Hunt is currently undertaking a nine-month ceramics residency at Künstlerhaus Schloss Balmoral in Bad Ems, Germany. In late 2016, she spent several weeks in Jaipur, India, studying under the tutelage of master miniature painter, Ajay Sharma. Both periods of study – Bad Ems and Jaipur - were enabled by a Marten Bequest Traveling Scholarship. Hunt completed her Master of Fine Arts (Print Media) at Sydney College of the Arts, the in 2012. In 2011, she undertook an Erasmus Exchange Scholarship and studied ceramics at Sint-Lucas Beeldende Kunst in Ghent, Belgium. In 2013, she undertook a mentorship at the Zentrum für Keramik (Center for Ceramics) in where she worked with ceramics master, Thomas Hirschler.

Solo exhibitions include Doctrine of Eternal Recurrence (2015) at The Commercial, Sydney; Soiled at The Commercial, Sydney (2013/2014); The Meister of New Holland, Ratskeller Litchenberg, Berlin (2009) and One Hundred Years War at Firstdraft Gallery, Sydney (2007).
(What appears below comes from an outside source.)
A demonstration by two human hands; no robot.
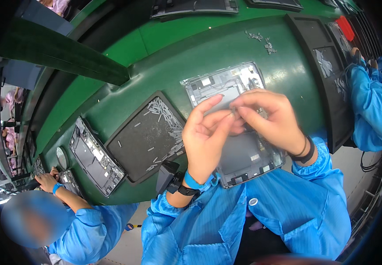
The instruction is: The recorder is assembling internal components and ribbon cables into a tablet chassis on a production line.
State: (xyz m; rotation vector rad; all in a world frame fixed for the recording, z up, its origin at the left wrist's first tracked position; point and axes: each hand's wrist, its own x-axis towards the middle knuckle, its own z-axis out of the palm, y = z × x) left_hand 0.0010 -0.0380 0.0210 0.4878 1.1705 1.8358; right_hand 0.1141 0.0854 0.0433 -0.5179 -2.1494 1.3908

In February 2013, Hunt was in a three-person, self-curated exhibition, Two-Dollar Pareidolia, at Tin Sheds Gallery, The University of Sydney with Matthew Hopkins and Vicki Papageorgopoulos.

Group exhibitions include Fauvette Loureiro Memorial Artists Travel Scholarship, Sydney College of the Arts, the University of Sydney (2016); Mnemonic Mirror, curated by Gary Carsley and Kylie Banyard, UTS Gallery and Griffith University Art Gallery, (2016); Primavera 2014: Young Australian Artists, curated by Mikala Dwyer, at the Museum of Contemporary Art Australia (2014); National Self-Portrait Prize, curated by Michael Desmond at UQ Art Museum, Brisbane; Mind the Gap, Casula Powerhouse Arts Centre, Sydney (2014); Sideshow, curated by Isobel Parker Phillip at UTS Gallery, The University of Technology Sydney, Sydney (2014), Face Off curated by Hunt at St Projects, Sydney (2013), Brown Matter at the Institute of Contemporary Art Newtown, Sydney (2013), EVOLUTION at 55 Sydenham Rd, Sydney (2013), Feminage – the logic of feminist collage curated by Jo Holder at Cross Art Projects, Sydney (2012), Underseeboot at the Phillip Geist Project Space, Berlin (2009), OBLIVION PAVILION curated by Amanda Rowell at Gertrude Contemporary Art Spaces Melbourne and Roslyn Oxley9 Gallery, Sydney (2008).

Her work is in the collections of Artbank and the Cruthers Collection of Women’s Art at the University of Western Australia, and Manly Art Gallery & Museum.

Between 2006 and 2009, Hunt produced a collaborative satirical journal with fellow artist, Raquel Welch (Caballero) called DUKE Magazine. Five issues of DUKE were published (2000 copies each). It employed absurdist visual and written material and abused 1970s and 1980s kitsch sources. DUKE was a spoof on traditional and current magazines. It made a significant cultural impact in Sydney during the years of its activity. In 2015, Hunt and Welch launched Big Ego Books, an online book repository for hard-to-find and unusual vintage titles specialising in art, photography, counterculture and erotic publications. Big Ego Books operates online and also from a physical store located in Sydney’s King Cross Car Park.